Раньше было все равно, а теперь я замужем. Странные вопросы вы задаете, дорогой Иван Максимович.
Неужели вы всегда такая… спокойная? Я так мало знал вас невестой. Мне хотелось бы видеть вас не такой сдержанной. И, кстати, я думаю, что нам нет надобности называть друг друга на «вы». Я буду звать тебя несколько необычно — Люся. Хорошо? А ты? Как ты будешь звать меня?
Елена Александровна снова чуть насмешливо улыбается.
Люся — красивое имя. А вас… Как вы хотели бы?
Люся, скажи «как хочешь», а не «как хотите».
Как хочешь, так и буду называть.
Я хочу, чтобы ты сама придумала…
В эту минуту коляску подбросило так сильно, что Елена Александровна чуть не выпала, а самого Василева отбросило на дальний край бархатного сиденья.
Ах, черт! — невольно вырывается у него. — Что за мерзкая дорога! Какой дрянной городишко! Сколько надо приложить к нему рук! И никто не хочет…
Город, надо сказать, был действительно не из лучших. Как и все подобные ему малые сибирские города, Шиверск ничем не мог похвалиться, кроме грязи на улицах в дождь и пыли в сухую погоду. И зовется-то он городом только потому, что когда-то давно казацкие дружины, проникая в глубь неведомой для них страны, облюбовали местечко на высоком берегу быстрой таежной реки и выстроили маленькую крепость — острог, как символ самодержавной власти царя. Городок опоясался двойным рядом глубоких канав, ощетинился частоколами; по углам вытянулись дозорные-филенки — власть царя утвердилась.
Но не успели и оглянуться первые землепроходцы, искавшие в Сибири для народа счастливой, вольной жизни, как их окружили все те же кровососы, что терзали и прежде. Простые люди, пришедшие из-за Урала, быстро сдружились с такими же тружениками, коренными жителями Сибири, богач себе в друзья и здесь нашел богача. И в перемешавшихся на малое время отношениях установилось привычное: золото к золоту, нищета к нищете.

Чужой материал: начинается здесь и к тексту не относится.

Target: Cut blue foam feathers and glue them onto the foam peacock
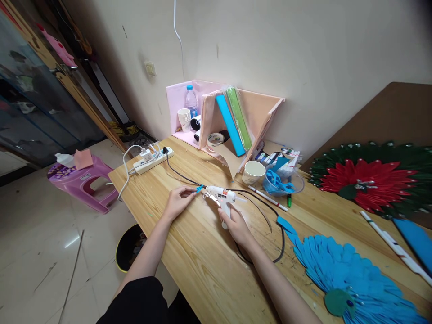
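Note:
My left hand (177, 202) pinches a small blue piece (199, 188) above the wooden table (199, 270). Around the handle of a white glue gun (221, 194) wraps my right hand (236, 225). The gun's nozzle points left and is at the blue piece; whether they touch is too small to tell. A black cable loops on the table below and right of the gun. At the lower right lies a fan of blue petals (337, 261) with a green disc (338, 302) on it.
A white power strip (153, 161) lies at the table's far left corner. Behind stand a fabric-covered organiser (263, 108), a paper cup (254, 173) and a plastic bowl (297, 182). A red and green petal piece (367, 180) is at the right. A purple stool (81, 180) and bin (126, 252) stand left.

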The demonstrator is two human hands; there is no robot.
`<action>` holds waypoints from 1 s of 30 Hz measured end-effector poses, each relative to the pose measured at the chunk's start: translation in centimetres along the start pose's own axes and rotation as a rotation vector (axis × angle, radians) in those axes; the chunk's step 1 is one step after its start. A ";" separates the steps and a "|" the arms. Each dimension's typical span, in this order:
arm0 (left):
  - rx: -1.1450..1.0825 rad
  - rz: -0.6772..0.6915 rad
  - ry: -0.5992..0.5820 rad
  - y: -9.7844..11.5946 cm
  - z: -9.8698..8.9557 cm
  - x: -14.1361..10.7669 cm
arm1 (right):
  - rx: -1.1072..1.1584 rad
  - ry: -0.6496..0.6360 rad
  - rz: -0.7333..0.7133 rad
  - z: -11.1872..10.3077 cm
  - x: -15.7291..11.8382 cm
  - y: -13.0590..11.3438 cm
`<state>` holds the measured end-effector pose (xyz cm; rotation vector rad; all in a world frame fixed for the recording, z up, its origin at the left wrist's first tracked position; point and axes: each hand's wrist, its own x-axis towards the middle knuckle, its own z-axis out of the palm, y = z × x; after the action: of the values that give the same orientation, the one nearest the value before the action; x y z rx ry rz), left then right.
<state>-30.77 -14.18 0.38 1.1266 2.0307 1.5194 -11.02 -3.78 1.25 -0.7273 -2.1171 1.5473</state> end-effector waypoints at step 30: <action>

Годы шли быстро. Предприимчивые торговые люди просочились в Сибирь вместе с представителями царской власти. И в кладовые купцов в обмен на водку, яркие ткани, бисер и другие безделицы потекло «мягкое золото» — кипы ценнейшей пушнины, белок, лисиц, соболей, — взятое где обманом, а где и силой от извечных тружеников тайги. А за служилыми и торговыми людьми проторенной дорожкой устремились целые толпы монахов-чернецов и белого духовенства. В городах и окрест городов заблестели макушки церквей, монастырей и часовен. Над лесами и реками поплыл малиновый перезвон колоколов. Нищали и тощали грешные людишки, но зато святой сытостью наливались лица церковного и монастырского причта.
Богатства Сибири пленили многих. Денежные тузы и просто аферисты и прожектеры осаждали царские департаменты и министерства, добиваясь прав на владение землей и недрами Сибири. Здесь было привольно. Не нося на голове короны, здесь можно было стать царем, делать что хочешь, брать сколько хочешь. Крысиным нюхом учуяв добычу, прямыми и окольными путями пытался проникнуть сюда иностранный капитал: изранить землю, обесплодить, опустошить и, если не суметь на ней остаться навсегда, утащить то, что успеешь.